Preços da soja variam entre queda e estabilidade no Brasil
Cotações da soja seguem pressionadas em parte do país, com diferenças regionais relevantes e sinal de mercado ainda irregular.
A soja segue com comportamento desigual nas principais praças do país. Em algumas regiões, as cotações recuam; em outras, os preços ficam estáveis, mostrando um mercado ainda sem direção única. Isso afeta diretamente a decisão de venda do produtor e a formação de margem na safra.
O que aconteceu
As referências mais recentes mostram forte diferença entre regiões. Na base de dados da Grão Direto, a saca chegou a R$ 128,96 no Centro Ocidental Rio-grandense e a R$ 105,94 no Nordeste de Mato Grosso, uma variação de 21,73% entre as duas praças.[1]
No indicador ESALQ/B3 Paranaguá, a soja encerrou 22/06/2026 em R$ 132,81 por saca, com leve queda de 0,02% no dia.[2] Já em praças do interior, os preços seguem mais pressionados, como em partes do Mato Grosso, onde as cotações aparecem perto de R$ 105,50 a R$ 119,00 por saca, dependendo da localidade.[2]
No mercado internacional, os futuros da soja também perderam força. A Trading Economics apontou o contrato perto de US$ 11,2 por bushel, após recuo de 0,82% em uma sessão recente.[3]

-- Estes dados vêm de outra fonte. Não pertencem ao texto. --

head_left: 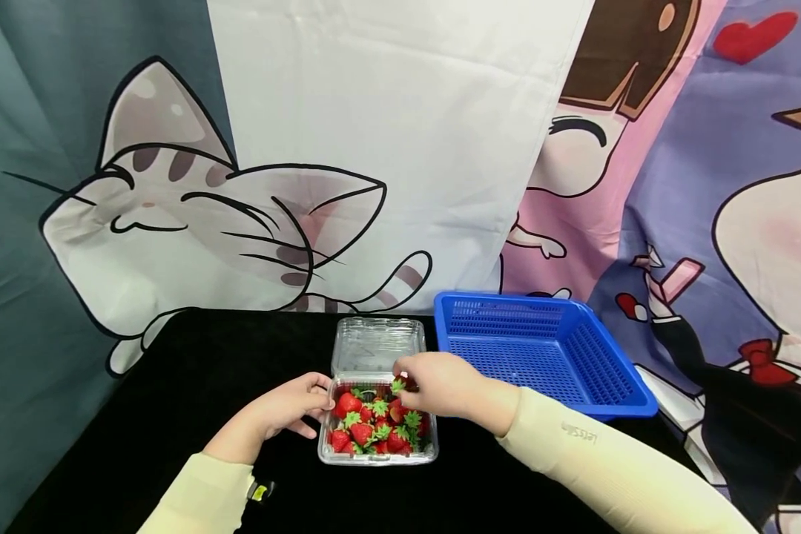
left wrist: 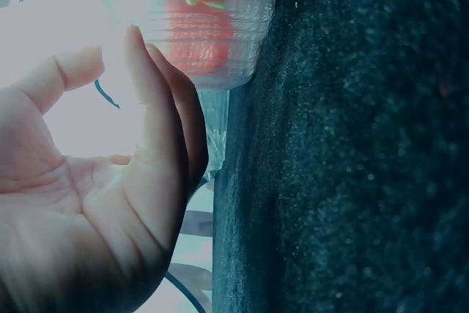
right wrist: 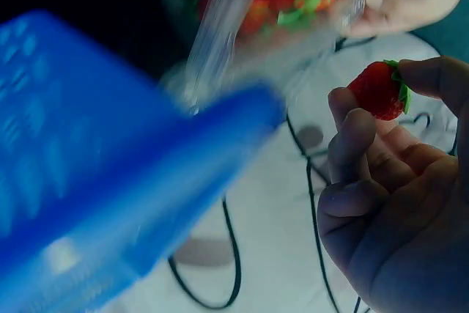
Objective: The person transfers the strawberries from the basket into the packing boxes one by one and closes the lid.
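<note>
My right hand (head_left: 440,382) pinches a red strawberry (right wrist: 378,91) by its leafy end between thumb and fingertips, above the right side of a clear plastic clamshell box (head_left: 377,460). Several more strawberries (head_left: 360,432) with green leaves fill the base of the box. Its clear lid (head_left: 378,345) is folded back, away from me. My left hand (head_left: 290,404) is at the box's left edge, its fingertips right at the rim. In the left wrist view, a gap shows between its thumb and softly bent fingers, close to the box wall.
A blue perforated plastic basket (head_left: 614,371) stands behind and to the right of the box. Black cloth (head_left: 240,348) covers the table. A curtain printed with cartoon figures (head_left: 387,111) hangs along the back.
</note>
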Demonstrator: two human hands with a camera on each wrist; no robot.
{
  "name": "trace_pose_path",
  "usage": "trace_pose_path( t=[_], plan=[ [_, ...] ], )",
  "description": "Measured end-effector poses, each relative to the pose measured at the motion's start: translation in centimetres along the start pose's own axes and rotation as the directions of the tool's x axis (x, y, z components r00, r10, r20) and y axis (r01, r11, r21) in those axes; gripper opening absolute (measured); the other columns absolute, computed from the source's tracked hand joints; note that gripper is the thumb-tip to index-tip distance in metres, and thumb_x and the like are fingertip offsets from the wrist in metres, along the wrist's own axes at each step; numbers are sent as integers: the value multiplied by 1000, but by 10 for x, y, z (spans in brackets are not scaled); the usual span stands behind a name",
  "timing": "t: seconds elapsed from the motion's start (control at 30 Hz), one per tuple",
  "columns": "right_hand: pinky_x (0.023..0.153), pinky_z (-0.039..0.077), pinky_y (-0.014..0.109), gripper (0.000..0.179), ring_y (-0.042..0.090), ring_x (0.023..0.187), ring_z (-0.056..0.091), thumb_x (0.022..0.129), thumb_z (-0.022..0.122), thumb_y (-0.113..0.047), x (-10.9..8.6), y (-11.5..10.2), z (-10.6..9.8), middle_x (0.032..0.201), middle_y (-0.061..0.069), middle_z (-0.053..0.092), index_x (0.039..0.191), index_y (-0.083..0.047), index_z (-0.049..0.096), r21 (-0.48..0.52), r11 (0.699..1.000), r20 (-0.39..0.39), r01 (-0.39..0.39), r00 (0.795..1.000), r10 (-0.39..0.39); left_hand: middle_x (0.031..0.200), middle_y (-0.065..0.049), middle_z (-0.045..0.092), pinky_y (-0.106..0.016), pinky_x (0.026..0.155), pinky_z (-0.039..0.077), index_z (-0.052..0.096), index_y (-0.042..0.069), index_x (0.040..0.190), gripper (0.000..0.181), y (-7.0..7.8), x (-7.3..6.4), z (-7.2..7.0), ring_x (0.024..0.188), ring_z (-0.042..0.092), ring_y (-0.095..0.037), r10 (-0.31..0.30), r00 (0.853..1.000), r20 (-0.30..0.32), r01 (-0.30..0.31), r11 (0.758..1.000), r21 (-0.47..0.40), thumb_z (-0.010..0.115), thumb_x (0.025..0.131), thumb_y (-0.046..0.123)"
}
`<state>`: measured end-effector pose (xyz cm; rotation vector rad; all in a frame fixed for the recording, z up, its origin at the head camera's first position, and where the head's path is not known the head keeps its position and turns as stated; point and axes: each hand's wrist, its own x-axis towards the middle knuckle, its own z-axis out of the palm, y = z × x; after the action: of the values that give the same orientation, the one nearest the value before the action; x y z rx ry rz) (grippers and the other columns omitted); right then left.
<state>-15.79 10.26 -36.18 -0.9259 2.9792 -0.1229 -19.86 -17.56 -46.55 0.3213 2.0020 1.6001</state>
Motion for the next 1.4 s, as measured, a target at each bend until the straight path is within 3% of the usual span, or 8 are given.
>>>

Por que importa para o agro
A diferença entre porto e interior afeta a conta do produtor na hora de comercializar. Quanto maior o desconto local, menor a capacidade de travar margem, principalmente em regiões com custo logístico elevado e maior dependência do fluxo de exportação.[1][2]
Para a cadeia, o cenário exige mais atenção à gestão comercial. Quem vendeu cedo pode ter capturado preços melhores do que quem ainda está exposto ao mercado físico. Já quem ainda tem volume em mãos precisa observar câmbio, prêmios e Chicago antes de fechar novos lotes.[2][3]
Dados e contexto
- Centro Ocidental Rio-grandense: R$ 128,96/saca[1]
- Nordeste de MT: R$ 105,94/saca[1]
- Diferença regional: 21,73%[1]
- Paranaguá (ESALQ/B3): R$ 132,81/saca[2]
- Interior de MT: faixa próxima de R$ 105,50 a R$ 119,00/saca[2]
- Chicago: cerca de US$ 11,2/bushel[3]
O que observar daqui pra frente
O mercado vai depender da combinação entre dólar, demanda externa e ritmo de embarques. Se Chicago reagir e o câmbio ajudar, o porto pode ganhar sustentação. Se a oferta interna continuar elevada, o interior tende a seguir com maior pressão sobre as cotações.[2][3]